Company responsible for W. Virginia chemical spill files for bankruptcy
The company’s Board of Directors convened at a special meeting on Friday to file a voluntary petition for bankruptcy protection, according to WVNS-TV in West Virginia. Notes taken at the meeting obtained by the Wall Street Journal indicate that Freedom Industries estimates the company debt is currently at approximately $10 million, although the inevitable clean-up costs, lawsuits, and other fees incurred because of the spill will add to that burden.
Approximately 300,000 people throughout nine counties near Charleston, West Virginia have been under a “do not use” tap water order since January 9. The mandate was put in place because a coal-cleaning chemical, known as 4-methlycyclohexane methanol, seeped into the Elk River.
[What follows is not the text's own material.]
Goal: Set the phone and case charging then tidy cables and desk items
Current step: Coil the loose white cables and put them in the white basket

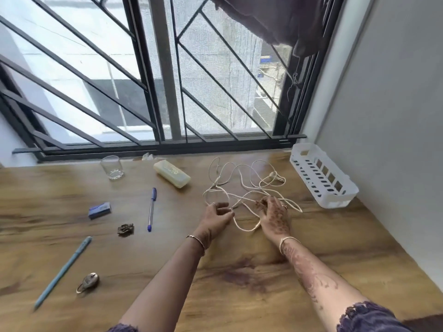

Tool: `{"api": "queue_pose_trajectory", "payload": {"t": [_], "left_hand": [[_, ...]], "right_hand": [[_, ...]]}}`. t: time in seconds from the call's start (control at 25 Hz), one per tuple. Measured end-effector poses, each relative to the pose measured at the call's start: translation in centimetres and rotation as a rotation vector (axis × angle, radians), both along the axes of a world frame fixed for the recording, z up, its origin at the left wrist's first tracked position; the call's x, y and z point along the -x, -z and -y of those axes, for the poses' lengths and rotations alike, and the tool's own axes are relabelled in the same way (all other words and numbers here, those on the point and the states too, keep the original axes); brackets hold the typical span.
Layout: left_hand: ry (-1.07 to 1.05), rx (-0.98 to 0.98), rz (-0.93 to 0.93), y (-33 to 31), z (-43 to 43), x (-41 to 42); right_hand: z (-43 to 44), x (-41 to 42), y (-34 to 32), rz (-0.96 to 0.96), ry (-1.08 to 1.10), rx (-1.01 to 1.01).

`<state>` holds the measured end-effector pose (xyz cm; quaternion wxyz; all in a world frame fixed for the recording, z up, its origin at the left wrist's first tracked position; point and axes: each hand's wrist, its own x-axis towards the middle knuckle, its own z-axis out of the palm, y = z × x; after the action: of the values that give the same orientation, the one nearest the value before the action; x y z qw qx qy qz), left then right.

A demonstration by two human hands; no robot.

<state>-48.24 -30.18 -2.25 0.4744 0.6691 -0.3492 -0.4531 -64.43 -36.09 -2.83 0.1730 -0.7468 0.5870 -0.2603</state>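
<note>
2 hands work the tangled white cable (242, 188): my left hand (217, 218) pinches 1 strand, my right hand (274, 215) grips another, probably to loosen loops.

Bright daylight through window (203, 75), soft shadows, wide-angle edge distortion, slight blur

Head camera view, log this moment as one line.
stage: untangling | left hand: pinching tangled white cable | right hand: gripping same cable | white slotted plastic basket: empty, right | wooden desk: pens untidied
</note>
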Motion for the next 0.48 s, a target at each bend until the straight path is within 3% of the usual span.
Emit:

The bankruptcy document claimed that some sort of object appeared to have pierced an already-leaking storage tank, releasing so much of the chemical into the river that some witnesses said they saw it pooling in ditches along roadsides.
“It is presently hypothesized that a local water line break adjacent to the Charleston Facility may have, or contributed to, the ground beneath a storage tank at the Charleston Facility freezing in the extraordinary frigid temperatures in the days immediately preceding the incident,” the filing speculated. “The debtor and investigative authorities have taken note of the hole in the affected storage tank that appears to have come from an object piercing upwards through the base of the affected storage tank.”
The “do not use” order stipulated that residents should not drink, cook, bathe in, or wash with the water – even if they tried to rid it of contaminants by boiling. In some instances the water that was coming out of the tap was flammable, as evidenced by a number of people who posted images and video of their experiences online. The prohibition has been lifted for most of the 300,000 people, even though the water coming out of the tap was a startling shade of yellow.
Federal authorities have said that they plan to investigate the company, which has not been the subject of a safety inspection since 1991. US Attorney Booth Goodwin told WVNS-TV that the bankruptcy filing does not change anything from their standpoint, although the average West Virginian seeking restitution by way of a lawsuit may not be so fortunate.
At least 20 lawsuits have already been filed against Freedom Industries since the spill began, and filing for Chapter 11 does help the company avoid paying punitive damages in many of them. The filing itself admits that vendors have demanded Freedom Industries compensate them in cash, quickly putting a major strain on the company’s financial resources.
“Likewise, the defense of the numerous suits filed against the debtor will exhaust the debtor’s liquidity,” the documents note, as quoted by Reuters. This legal condition puts an indefinite stay on the pending suits.